> Goal of the exercise:
Exclude any images and output the remaining records exactly.

------------------------

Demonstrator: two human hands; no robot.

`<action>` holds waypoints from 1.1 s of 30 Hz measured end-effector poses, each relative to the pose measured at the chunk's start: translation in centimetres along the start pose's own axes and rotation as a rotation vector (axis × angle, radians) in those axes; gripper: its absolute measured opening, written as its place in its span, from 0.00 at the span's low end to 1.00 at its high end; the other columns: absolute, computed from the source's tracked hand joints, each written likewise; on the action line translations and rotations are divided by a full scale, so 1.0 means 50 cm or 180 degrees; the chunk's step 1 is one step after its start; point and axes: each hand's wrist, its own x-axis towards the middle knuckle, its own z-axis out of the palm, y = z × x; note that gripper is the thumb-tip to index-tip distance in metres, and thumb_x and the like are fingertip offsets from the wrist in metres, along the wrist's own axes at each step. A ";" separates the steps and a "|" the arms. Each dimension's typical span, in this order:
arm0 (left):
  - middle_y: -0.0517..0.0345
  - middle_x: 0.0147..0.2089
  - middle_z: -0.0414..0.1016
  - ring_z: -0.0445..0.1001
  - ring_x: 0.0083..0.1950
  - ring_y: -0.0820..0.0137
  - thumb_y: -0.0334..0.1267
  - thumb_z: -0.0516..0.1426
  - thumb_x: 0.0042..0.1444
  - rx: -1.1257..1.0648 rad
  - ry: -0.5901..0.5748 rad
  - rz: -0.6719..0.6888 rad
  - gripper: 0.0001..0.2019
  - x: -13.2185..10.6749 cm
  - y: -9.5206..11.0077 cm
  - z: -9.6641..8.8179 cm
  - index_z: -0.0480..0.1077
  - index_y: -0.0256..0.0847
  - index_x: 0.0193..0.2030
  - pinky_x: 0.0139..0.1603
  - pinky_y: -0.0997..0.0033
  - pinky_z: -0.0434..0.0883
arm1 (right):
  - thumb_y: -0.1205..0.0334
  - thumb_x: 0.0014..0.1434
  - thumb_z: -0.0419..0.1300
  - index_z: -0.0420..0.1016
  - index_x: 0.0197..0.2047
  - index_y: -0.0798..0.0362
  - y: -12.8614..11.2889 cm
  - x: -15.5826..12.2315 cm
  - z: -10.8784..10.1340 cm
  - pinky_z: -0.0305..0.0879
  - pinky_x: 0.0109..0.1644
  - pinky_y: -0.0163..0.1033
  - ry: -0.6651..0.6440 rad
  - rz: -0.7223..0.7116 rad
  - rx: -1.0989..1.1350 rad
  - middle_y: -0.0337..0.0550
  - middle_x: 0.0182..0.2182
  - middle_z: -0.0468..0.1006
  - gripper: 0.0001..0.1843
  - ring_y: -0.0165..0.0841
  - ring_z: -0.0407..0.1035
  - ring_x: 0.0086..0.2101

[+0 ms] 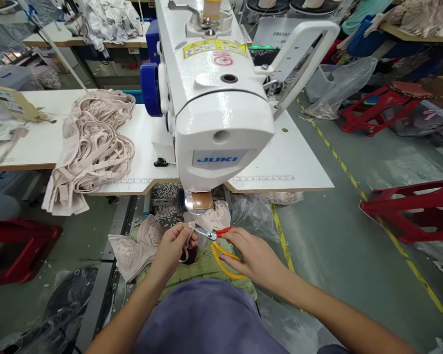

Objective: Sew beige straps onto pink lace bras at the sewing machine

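My right hand is closed around a pair of scissors with one red and one yellow handle loop. Their blades point left, and the tips are at the bit of fabric pinched in my left hand. That fabric belongs to a beige lace bra, whose cups hang to the left over a green cloth on my lap. My fingers hide part of the pinched edge. Right above both hands is the head of a white sewing machine.
A heap of beige bras lies on the white table left of the machine. Red stools stand on the floor at right and left. Plastic bags hang below the table.
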 end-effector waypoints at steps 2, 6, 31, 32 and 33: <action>0.58 0.30 0.73 0.66 0.29 0.76 0.47 0.59 0.59 0.0123 -0.0005 -0.0003 0.14 -0.002 -0.001 -0.004 0.73 0.37 0.31 0.29 0.78 0.61 | 0.59 0.64 0.59 0.65 0.56 0.52 0.002 0.005 0.002 0.73 0.41 0.42 -0.0056 -0.0066 0.0061 0.50 0.49 0.75 0.19 0.39 0.75 0.43; 0.59 0.26 0.69 0.62 0.25 0.77 0.44 0.59 0.58 0.0102 -0.0042 -0.0077 0.13 -0.001 -0.001 -0.011 0.71 0.37 0.27 0.24 0.78 0.55 | 0.59 0.65 0.58 0.67 0.55 0.52 0.010 -0.002 0.001 0.70 0.34 0.39 -0.0238 -0.0005 0.0219 0.47 0.43 0.77 0.16 0.35 0.75 0.34; 0.63 0.24 0.65 0.59 0.26 0.75 0.46 0.59 0.59 0.0574 0.0510 0.0488 0.15 -0.010 0.004 -0.033 0.68 0.39 0.26 0.28 0.75 0.56 | 0.54 0.58 0.62 0.71 0.53 0.48 -0.037 0.053 0.025 0.67 0.34 0.39 -0.0427 0.0808 0.0953 0.44 0.37 0.76 0.20 0.35 0.70 0.32; 0.63 0.24 0.65 0.59 0.27 0.75 0.45 0.59 0.59 0.0611 0.0530 0.0515 0.15 -0.011 0.005 -0.033 0.67 0.39 0.25 0.29 0.75 0.57 | 0.54 0.59 0.62 0.71 0.53 0.48 -0.037 0.053 0.023 0.67 0.34 0.39 -0.0454 0.0843 0.0973 0.43 0.37 0.77 0.20 0.35 0.71 0.33; 0.63 0.24 0.65 0.60 0.27 0.74 0.45 0.59 0.59 0.0637 0.0553 0.0540 0.15 -0.011 0.006 -0.033 0.67 0.39 0.25 0.29 0.75 0.57 | 0.54 0.59 0.62 0.71 0.53 0.47 -0.036 0.052 0.021 0.67 0.34 0.39 -0.0473 0.0878 0.0987 0.43 0.37 0.77 0.19 0.36 0.71 0.33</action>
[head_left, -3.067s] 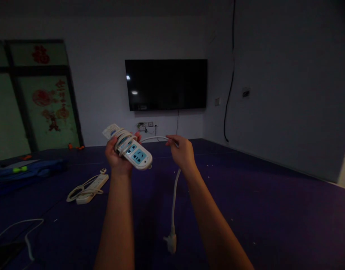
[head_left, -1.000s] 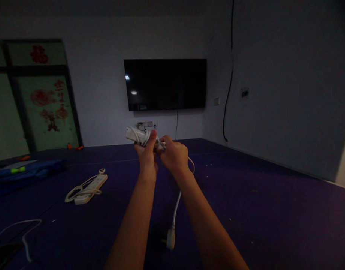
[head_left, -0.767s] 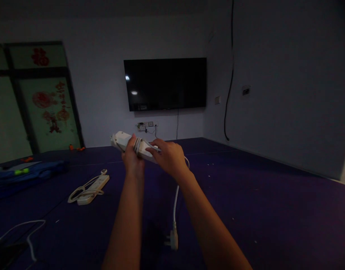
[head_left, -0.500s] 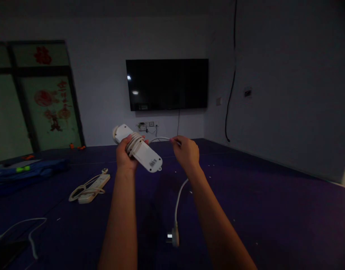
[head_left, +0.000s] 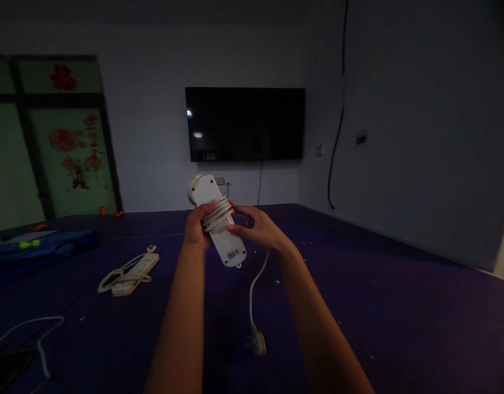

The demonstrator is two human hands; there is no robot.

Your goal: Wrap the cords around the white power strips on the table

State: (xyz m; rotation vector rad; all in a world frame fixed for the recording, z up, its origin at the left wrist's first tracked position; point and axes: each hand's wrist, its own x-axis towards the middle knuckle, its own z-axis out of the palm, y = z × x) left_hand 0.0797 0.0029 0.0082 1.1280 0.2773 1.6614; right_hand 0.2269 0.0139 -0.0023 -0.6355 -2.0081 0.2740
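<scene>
My left hand (head_left: pixel 197 227) is closed around a white power strip (head_left: pixel 231 243), held tilted with its screwed underside and barcode label towards me. Several turns of white cord (head_left: pixel 218 214) are wound about its middle, under my left thumb. My right hand (head_left: pixel 258 225) is curled at the right side of these turns, its thumb touching the strip and its other fingers partly hidden behind. From below that hand the cord's loose end hangs down to a white plug (head_left: pixel 259 343).
A second power strip (head_left: pixel 137 273) with looped cord lies on the purple surface (head_left: pixel 317 328) to the left. Farther left are a white cable (head_left: pixel 40 342), a dark flat object (head_left: pixel 9 366) and blue cloth (head_left: pixel 67 243). A television (head_left: pixel 245 125) hangs on the wall ahead.
My right hand has come left from the stretched cord to the power strip's side. The strip has moved slightly right and stands steeper, and the hanging plug has swung round.
</scene>
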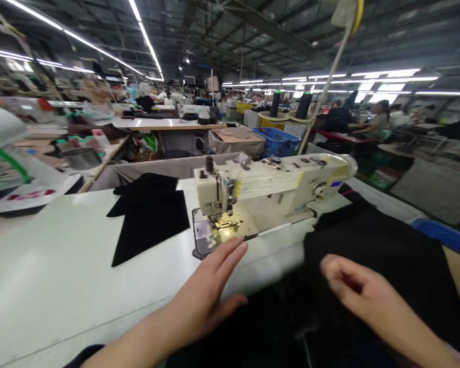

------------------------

> Result:
Demonstrator: two human hands; no robot.

`<action>` holds waypoints from 1.1 s of 30 Hz measured end-effector poses, each relative to the pose measured at the chunk's start: translation in centimetres along the start pose's own axes and rotation as a rotation vector (axis × angle, radians) in those axes; gripper: its absolute measured opening, written as its place in its span, from 0.00 at the span's low end to 1.00 at its high end; the other columns: absolute, computed from the source's tracked hand joints, each written likewise; on the action line translations and rotations are divided by a full scale, so 1.0 means 50 cm or 180 degrees; the chunk's step 1 is one step after its start; point and axes: each hand's wrist, its own x-axis towards the middle knuckle, its own z-axis out of the palm, y = z × x; note that gripper is the thumb-tip to index-tip distance in metres, and thumb_x and the like are fingertip offsets from the wrist in metres, along the wrist's own axes at each step. A ";" separates the steps and a "|" the arms. Each dimension's typical span, in this order:
arm0 (left):
  - middle_y: -0.0517..0.0345
  - middle_x: 0.0147..0.2089
  - middle_z: -0.0414..0.1016
  - ring_z: -0.0445..0.1001
  - ring_x: 0.0083..0.1950
  - ring_y: -0.0820..0.0137
  - thumb_y: -0.0334..0.1267
  - thumb_z: -0.0516..0.1426
  - thumb_x: 0.0042..0.1444
  - rx: -1.1257..1.0648 rad
  - ry: -0.5901..0.5748 rad
  - rz: -0.6719..0.6888 rad
  - gripper: 0.0001..0.2019
  - x: -13.2185..10.6749 cm
  - y: -9.5206..11.0077 cm
  - z: -9.6641..8.8179 cm
  - index_z: -0.0480..0.1077
  - index_y: -0.0256..0.0847
  - index_x: 0.0193..0.2030
  - pinky_x: 0.0139..0.1603
  - pinky_y: -0.0997..0.0033
  - pinky_z: -0.0434..0.0883
arm1 (right):
  - thumb_y: -0.1205..0.0334
  - thumb_x: 0.0014..0.1434
  - thumb_z: -0.0419..0.1300
  - index_z: -0.0420..0.1016
  - index_x: 0.0197..0.2047
  - index_y: -0.0798..0.0362
  - y: -12.8614..11.2889 cm
  - x: -15.5826..12.2315 cm
  - z: -10.8784..10.1340 cm
  - pinky_z: -0.0305..0.0879
  - pinky_x: 0.0109..0.1644
  - pinky_y: -0.0163..0.1033
  - ry: -0.6651..0.6440 rad
  - rz: -0.7223..0.7116 rad
  - rx: -1.0989..1.1350 rad
  - middle_y: -0.0337..0.0550
  - middle_x: 0.0182..0.2182
  - middle_z: -0.0468..0.1006
  - gripper: 0.0001..0.1843
  - ring_y: -0.0165..0.0841
  - ring_z: -0.0407..0.1035
  - ring_x: 0.0086..0.2101

[+0 ms] 

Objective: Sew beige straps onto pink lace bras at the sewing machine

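My right hand is closed around a pair of scissors with one red and one yellow handle loop. Their blades point left, and the tips are at the bit of fabric pinched in my left hand. That fabric belongs to a beige lace bra, whose cups hang to the left over a green cloth on my lap. My fingers hide part of the pinched edge. Right above both hands is the head of a white sewing machine.
A heap of beige bras lies on the white table left of the machine. Red stools stand on the floor at right and left. Plastic bags hang below the table.
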 end-effector waypoints at steps 2, 6, 31, 32 and 33: <action>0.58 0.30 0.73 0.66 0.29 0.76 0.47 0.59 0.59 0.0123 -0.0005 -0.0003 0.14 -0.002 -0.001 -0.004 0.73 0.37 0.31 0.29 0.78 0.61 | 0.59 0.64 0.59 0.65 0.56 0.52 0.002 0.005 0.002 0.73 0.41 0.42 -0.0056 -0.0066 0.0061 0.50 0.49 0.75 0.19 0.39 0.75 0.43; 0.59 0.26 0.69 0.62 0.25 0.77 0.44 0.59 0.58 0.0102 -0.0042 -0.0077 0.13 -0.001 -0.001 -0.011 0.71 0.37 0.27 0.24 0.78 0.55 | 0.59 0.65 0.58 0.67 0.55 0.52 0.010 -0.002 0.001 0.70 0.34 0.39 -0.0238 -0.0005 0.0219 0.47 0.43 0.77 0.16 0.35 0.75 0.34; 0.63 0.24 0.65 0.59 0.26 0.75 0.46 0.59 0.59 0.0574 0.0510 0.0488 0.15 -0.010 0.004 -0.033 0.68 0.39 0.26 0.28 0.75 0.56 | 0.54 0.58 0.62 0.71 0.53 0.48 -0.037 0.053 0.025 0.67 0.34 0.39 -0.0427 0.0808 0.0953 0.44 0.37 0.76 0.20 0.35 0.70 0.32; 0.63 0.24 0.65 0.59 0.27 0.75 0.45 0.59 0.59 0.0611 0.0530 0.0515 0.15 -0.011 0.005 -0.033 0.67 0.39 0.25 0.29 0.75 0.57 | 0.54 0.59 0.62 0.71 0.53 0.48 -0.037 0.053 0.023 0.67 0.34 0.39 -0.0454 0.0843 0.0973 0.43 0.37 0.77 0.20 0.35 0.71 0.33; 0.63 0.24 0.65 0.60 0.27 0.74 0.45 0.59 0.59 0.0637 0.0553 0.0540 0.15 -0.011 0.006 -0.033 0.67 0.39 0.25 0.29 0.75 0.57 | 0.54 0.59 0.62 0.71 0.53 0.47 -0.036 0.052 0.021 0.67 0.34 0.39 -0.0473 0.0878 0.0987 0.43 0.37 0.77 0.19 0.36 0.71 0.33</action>
[head_left, -3.067s] 
[head_left, -1.000s] 
[head_left, -0.767s] 
[head_left, -0.500s] 
[head_left, +0.000s] 

The demonstrator is two human hands; there is no robot.

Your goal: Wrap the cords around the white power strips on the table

State: (xyz m; rotation vector rad; all in a world frame fixed for the recording, z up, its origin at the left wrist's first tracked position; point and axes: each hand's wrist, its own x-axis towards the middle knuckle, its own z-axis out of the palm, y = z × x) left_hand 0.0797 0.0029 0.0082 1.1280 0.2773 1.6614; right_hand 0.2269 0.0139 -0.0023 -0.6355 -2.0081 0.2740
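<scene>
My left hand (head_left: pixel 197 227) is closed around a white power strip (head_left: pixel 231 243), held tilted with its screwed underside and barcode label towards me. Several turns of white cord (head_left: pixel 218 214) are wound about its middle, under my left thumb. My right hand (head_left: pixel 258 225) is curled at the right side of these turns, its thumb touching the strip and its other fingers partly hidden behind. From below that hand the cord's loose end hangs down to a white plug (head_left: pixel 259 343).
A second power strip (head_left: pixel 137 273) with looped cord lies on the purple surface (head_left: pixel 317 328) to the left. Farther left are a white cable (head_left: pixel 40 342), a dark flat object (head_left: pixel 9 366) and blue cloth (head_left: pixel 67 243). A television (head_left: pixel 245 125) hangs on the wall ahead.
My right hand has come left from the stretched cord to the power strip's side. The strip has moved slightly right and stands steeper, and the hanging plug has swung round.
</scene>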

With the answer given, the exercise is complete.